(How to complete this task) Pull every line holding the word "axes" out of the data and copy it.
[Start of section]
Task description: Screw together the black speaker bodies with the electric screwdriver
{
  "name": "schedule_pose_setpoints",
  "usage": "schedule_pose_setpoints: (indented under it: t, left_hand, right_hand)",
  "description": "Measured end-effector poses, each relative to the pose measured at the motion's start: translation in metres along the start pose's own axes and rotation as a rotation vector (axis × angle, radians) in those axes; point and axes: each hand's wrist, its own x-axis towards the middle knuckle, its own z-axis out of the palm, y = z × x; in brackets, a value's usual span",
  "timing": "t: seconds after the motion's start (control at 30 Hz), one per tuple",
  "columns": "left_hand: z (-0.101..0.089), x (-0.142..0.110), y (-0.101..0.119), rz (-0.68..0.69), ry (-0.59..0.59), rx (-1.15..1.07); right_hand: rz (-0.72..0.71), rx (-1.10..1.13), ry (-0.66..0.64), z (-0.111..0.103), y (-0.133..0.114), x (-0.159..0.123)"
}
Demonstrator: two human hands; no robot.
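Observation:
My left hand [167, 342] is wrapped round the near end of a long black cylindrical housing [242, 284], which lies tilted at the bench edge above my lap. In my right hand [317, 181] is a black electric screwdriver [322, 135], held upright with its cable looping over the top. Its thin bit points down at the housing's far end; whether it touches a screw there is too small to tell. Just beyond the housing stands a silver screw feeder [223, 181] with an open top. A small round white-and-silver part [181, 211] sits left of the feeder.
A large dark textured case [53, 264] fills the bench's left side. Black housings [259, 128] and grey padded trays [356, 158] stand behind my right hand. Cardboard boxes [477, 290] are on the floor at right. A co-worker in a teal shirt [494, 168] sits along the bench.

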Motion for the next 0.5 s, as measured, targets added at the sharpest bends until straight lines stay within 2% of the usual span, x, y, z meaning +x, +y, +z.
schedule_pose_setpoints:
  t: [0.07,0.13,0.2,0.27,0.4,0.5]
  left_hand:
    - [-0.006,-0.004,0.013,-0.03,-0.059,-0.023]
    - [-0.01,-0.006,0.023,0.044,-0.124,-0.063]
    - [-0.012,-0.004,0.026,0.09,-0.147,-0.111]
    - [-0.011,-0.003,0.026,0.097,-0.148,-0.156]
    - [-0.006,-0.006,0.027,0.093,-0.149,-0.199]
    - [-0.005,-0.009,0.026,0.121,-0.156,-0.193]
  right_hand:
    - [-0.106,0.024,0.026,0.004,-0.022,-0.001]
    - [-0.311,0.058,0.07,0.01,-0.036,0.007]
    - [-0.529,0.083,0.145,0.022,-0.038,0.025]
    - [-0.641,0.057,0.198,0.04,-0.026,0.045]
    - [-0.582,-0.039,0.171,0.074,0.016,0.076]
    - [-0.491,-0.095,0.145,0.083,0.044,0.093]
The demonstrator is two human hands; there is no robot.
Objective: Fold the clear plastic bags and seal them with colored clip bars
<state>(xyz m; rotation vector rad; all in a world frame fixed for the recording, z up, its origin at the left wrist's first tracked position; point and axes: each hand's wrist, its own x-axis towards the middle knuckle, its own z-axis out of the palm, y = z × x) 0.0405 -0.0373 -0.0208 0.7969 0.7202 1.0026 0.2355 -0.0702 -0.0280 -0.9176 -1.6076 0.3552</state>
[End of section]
(Response for this exercise)
  "description": "Measured end-effector poses, each relative to the pose measured at the motion's start: translation in metres along the start pose's own axes and rotation as a rotation vector (axis × angle, radians) in those axes; point and axes: each hand's wrist, its own x-axis towards the middle knuckle, its own z-axis out of the palm, y = z × x; in brackets, a value's usual span",
<state>(xyz m; rotation vector rad; all in a world frame fixed for the recording, z up, its origin at the left wrist's first tracked position; point and axes: each hand's wrist, its own x-axis towards the middle knuckle, its own z-axis out of the palm, y = z × x) 0.0405 -0.0373 -0.0208 0.7969 0.7202 1.0026 0.2355 -0.0702 -0.0280 -0.9176 -1.6076 0.3552</state>

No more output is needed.